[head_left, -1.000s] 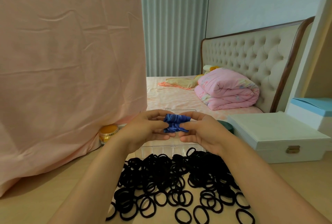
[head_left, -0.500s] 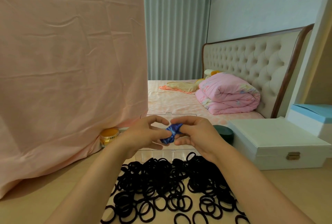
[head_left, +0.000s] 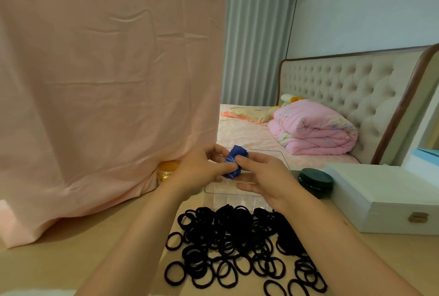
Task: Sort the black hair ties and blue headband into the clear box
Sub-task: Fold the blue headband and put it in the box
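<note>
A blue headband (head_left: 235,162), bunched into a small wad, is pinched between my left hand (head_left: 200,168) and my right hand (head_left: 263,175). Both hands hover just above the clear box (head_left: 228,197), whose open lid stands up behind them. The box's inside is mostly hidden by my hands. A large heap of black hair ties (head_left: 237,241) lies on the wooden table in front of the box, close to me.
A hanging pink cloth (head_left: 107,82) fills the left side, with a yellow jar (head_left: 167,170) at its foot. A dark green round tin (head_left: 315,181) and a white latched case (head_left: 384,197) sit to the right. A bed with a pink quilt lies beyond.
The headband went from a wider fold held flat between both hands to a tight upright wad. My hands stayed above the box; the view tilted down a little.
</note>
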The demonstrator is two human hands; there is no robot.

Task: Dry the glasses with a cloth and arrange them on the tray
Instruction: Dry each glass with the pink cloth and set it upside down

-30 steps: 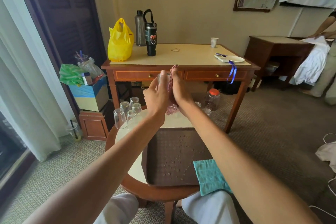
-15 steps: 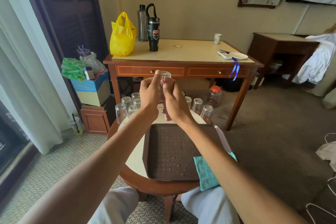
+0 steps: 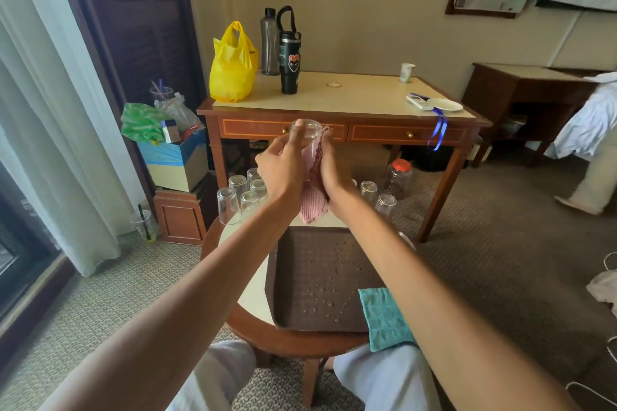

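A plain beige wall (image 3: 367, 10) fills the top. A wooden two-drawer desk (image 3: 350, 97) stands centre, a white curtain (image 3: 50, 110) hangs left, and patterned grey-brown carpet (image 3: 500, 260) lies lower right.

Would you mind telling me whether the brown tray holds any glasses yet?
No glasses: the brown tray shows only scattered water droplets; the upturned glasses stand on the table beyond it.

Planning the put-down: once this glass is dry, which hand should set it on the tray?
Left, probably. The left hand grips the glass, while the right hand holds the pink cloth against it. The brown tray lies below both.
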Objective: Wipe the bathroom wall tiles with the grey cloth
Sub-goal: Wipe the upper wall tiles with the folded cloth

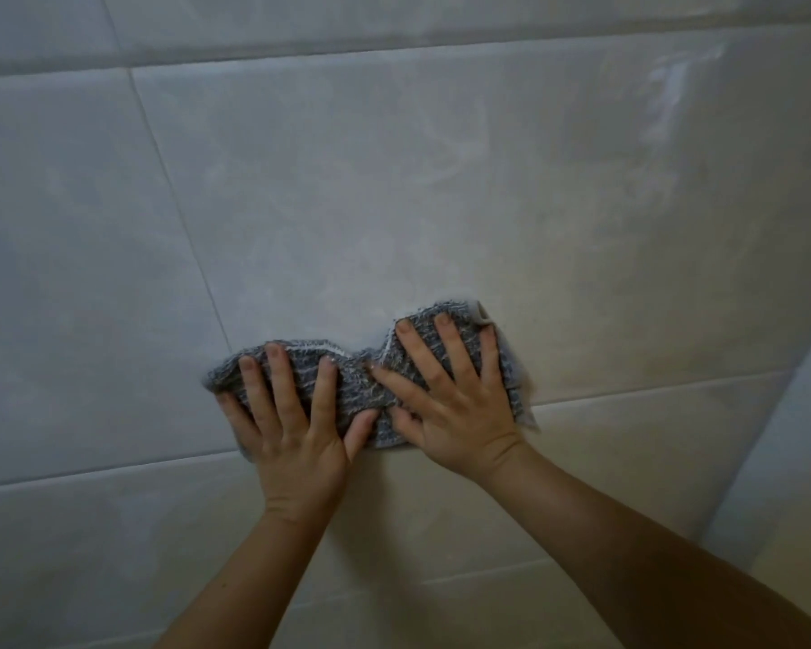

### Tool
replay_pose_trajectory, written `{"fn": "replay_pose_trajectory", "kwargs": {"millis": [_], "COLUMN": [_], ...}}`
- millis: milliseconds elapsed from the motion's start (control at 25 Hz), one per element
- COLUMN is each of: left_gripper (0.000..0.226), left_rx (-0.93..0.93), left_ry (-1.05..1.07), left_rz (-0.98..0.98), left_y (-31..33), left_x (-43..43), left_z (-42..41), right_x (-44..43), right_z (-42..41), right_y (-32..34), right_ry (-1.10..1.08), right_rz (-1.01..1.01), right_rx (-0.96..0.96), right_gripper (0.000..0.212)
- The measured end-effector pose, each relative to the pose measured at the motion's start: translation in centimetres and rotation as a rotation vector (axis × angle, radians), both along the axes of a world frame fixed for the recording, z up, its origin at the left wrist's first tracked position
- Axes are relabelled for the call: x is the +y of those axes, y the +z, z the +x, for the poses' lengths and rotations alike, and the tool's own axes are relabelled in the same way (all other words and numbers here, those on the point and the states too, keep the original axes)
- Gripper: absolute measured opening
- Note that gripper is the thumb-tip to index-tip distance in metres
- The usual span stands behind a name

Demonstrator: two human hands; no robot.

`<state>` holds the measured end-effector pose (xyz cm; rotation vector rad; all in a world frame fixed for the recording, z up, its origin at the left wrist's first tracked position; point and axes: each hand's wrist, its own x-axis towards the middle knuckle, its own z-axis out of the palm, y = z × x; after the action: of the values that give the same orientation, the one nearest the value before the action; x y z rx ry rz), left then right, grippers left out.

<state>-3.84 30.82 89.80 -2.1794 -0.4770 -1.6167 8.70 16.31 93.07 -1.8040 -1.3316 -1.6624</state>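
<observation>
The grey cloth (pixel 357 391) is spread flat against the pale wall tiles (pixel 371 194), just above a horizontal grout line. My left hand (pixel 291 428) presses its left part with fingers spread, the thumb lying on the cloth's middle. My right hand (pixel 450 405) presses the right part, fingers spread and pointing up. Both palms hide much of the cloth. Faint smeared streaks show on the tile above the cloth.
Large glossy tiles fill the view, with grout lines running across and one slanting down at the left (pixel 174 194). A wall corner or adjoining surface (pixel 783 437) stands at the right edge.
</observation>
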Motion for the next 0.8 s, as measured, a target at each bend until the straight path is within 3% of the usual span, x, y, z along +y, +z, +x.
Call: {"fn": "replay_pose_trajectory", "kwargs": {"millis": [800], "left_gripper": [0.065], "left_rx": [0.046], "left_ry": [-0.100], "left_rz": [0.035], "left_y": [3.2], "left_x": [-21.3], "left_z": [19.0], "right_x": [-20.5], "right_z": [18.5], "right_y": [0.2], "right_ry": [-0.167], "right_rz": [0.107], "right_rx": [0.117], "right_gripper": [0.053]}}
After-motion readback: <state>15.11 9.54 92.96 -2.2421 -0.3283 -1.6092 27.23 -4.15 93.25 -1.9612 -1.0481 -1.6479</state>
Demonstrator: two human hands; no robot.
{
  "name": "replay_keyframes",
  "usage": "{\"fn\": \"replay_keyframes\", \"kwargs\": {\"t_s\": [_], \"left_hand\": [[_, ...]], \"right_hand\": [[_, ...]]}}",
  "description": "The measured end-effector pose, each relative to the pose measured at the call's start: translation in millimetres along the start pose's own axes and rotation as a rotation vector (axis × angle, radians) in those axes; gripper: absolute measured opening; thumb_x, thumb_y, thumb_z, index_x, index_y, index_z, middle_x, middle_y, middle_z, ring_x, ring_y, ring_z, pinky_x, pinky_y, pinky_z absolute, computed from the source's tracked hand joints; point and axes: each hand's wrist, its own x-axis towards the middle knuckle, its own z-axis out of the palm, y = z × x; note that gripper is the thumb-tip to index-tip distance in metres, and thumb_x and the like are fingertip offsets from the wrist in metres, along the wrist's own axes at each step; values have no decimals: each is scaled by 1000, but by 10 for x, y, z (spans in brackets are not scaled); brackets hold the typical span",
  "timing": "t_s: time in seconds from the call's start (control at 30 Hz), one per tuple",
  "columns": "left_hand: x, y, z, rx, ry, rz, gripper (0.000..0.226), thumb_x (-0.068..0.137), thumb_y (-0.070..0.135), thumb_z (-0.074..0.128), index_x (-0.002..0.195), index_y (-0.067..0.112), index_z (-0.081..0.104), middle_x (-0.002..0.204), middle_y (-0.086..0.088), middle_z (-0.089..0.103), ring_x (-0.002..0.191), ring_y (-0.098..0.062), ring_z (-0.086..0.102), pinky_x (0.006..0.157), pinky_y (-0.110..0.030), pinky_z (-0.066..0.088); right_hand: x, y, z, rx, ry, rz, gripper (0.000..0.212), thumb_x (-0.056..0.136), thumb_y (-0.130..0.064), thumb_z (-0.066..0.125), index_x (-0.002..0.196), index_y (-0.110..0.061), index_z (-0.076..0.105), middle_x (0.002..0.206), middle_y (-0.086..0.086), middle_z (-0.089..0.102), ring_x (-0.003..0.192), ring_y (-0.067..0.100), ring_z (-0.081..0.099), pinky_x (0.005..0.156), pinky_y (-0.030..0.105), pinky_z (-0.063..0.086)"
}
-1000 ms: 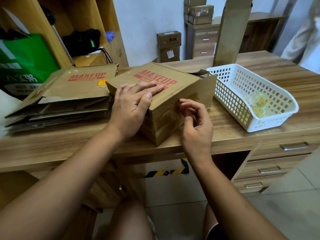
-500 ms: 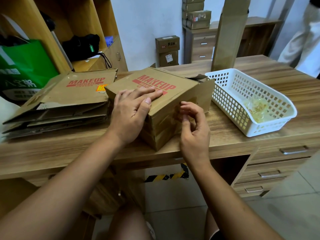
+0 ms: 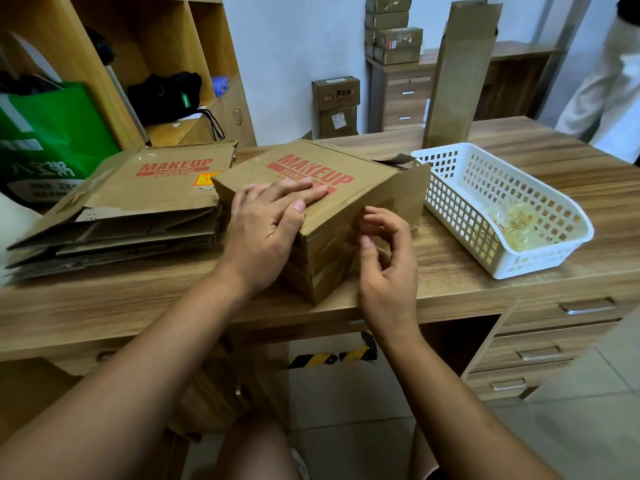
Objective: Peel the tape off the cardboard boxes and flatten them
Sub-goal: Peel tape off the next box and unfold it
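Left hand (image 3: 266, 230) lies flat on the brown MAKEUP-printed cardboard box (image 3: 363, 183) mid-frame on the wooden tabletop (image 3: 450, 271), pinning it so the right hand (image 3: 388, 258), fingers curled, can pick at the side tape (image 3: 329, 247), though I can't tell if it's pinched any.

Wooden desk (image 3: 450, 271), white wall (image 3: 294, 46)

Looking like a small office doubling as a storeroom for parcels. Showing it through a wood-grain desk (image 3: 450, 271) with metal-handled drawers (image 3: 554, 344), open wooden shelving (image 3: 86, 57) at the left carrying a black bag (image 3: 162, 95), a drawer cabinet (image 3: 405, 98) by the pale wall, and a tiled floor (image 3: 571, 427). Pointing to storage with small brown cartons (image 3: 335, 105) stacked against that wall, more cartons (image 3: 394, 39) topping the cabinet, and flattened printed boxes (image 3: 156, 188) lying heaped on the desk.
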Motion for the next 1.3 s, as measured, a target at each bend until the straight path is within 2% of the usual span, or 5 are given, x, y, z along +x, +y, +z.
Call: {"fn": "replay_keyframes", "kwargs": {"t_s": [0.27, 0.5, 0.7, 0.97, 1.3], "left_hand": [[4, -8, 17, 10, 12, 7, 49, 101, 42, 25, 130, 39, 64, 138, 16, 58, 128, -7, 44, 108, -42, 25], [7, -22, 10, 15, 2, 0, 49, 101, 42, 24, 131, 40, 63, 139, 18, 56, 129, -6, 43, 108, -41, 25], [-1, -1, 7, 11, 12, -2, 50, 100, 43, 24, 130, 40, 64, 138, 18, 57, 128, -4, 42, 107, -36, 23], [5, -2, 17, 23, 14, 0, 49, 101, 42, 24, 130, 40, 63, 137, 15, 57, 126, -7, 44, 107, -39, 25], [13, 8, 16, 37, 11, -11, 51, 101, 43, 22, 131, 40, 63, 137, 15, 57, 127, -9, 45, 107, -39, 25]], "right_hand": [[9, -2, 11, 0, -3, 48, 27, 98, 5, 51, 115, -11, 65, 117, 2, 64, 112, 21, 63, 91, 45, 56], [110, -72, -14, 15, 38, 98, 20, 98, -3, 59, 116, -10, 61, 112, 2, 64, 106, 14, 63, 89, 27, 54], [132, -34, 57, -60, 80, 76, 17, 95, -9, 66, 111, -16, 62, 106, -1, 65, 99, 16, 66, 87, 43, 58], [227, -60, 58, -151, 17, 57, 19, 97, -4, 59, 105, -20, 54, 97, -15, 57, 91, 2, 58, 81, 19, 49], [-160, -93, -66, -105, -143, 107, 27, 100, 0, 51, 123, -15, 53, 103, -6, 56, 97, 8, 58, 85, 16, 45]]}}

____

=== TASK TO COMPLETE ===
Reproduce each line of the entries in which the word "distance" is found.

=== ANSWER TO THIS PROBLEM ===
- Note that gripper is the thumb-tip to index-tip distance in metres
  "description": "The measured end-effector pose, each relative to the pose measured at the call's start: translation in millimetres along the start pose's own axes and rotation as a rotation vector (axis × angle, radians) in those axes; gripper: absolute measured opening; thumb_x, thumb_y, thumb_z, index_x, index_y, index_z, middle_x, middle_y, middle_z, ring_x, ring_y, ring_z, pinky_x, pinky_y, pinky_z absolute, computed from the source's tracked hand joints; point and axes: each hand's wrist, its own x-axis towards the middle knuckle, its own z-axis out of the palm, y = z × x; note that gripper is the thumb-tip to index-tip distance in metres, and thumb_x and the like are fingertip offsets from the wrist in metres, along the wrist's own axes at each step; values have no decimals: each is scaled by 1000, but by 10 for x, y, z (spans in brackets are not scaled); brackets hold the typical span",

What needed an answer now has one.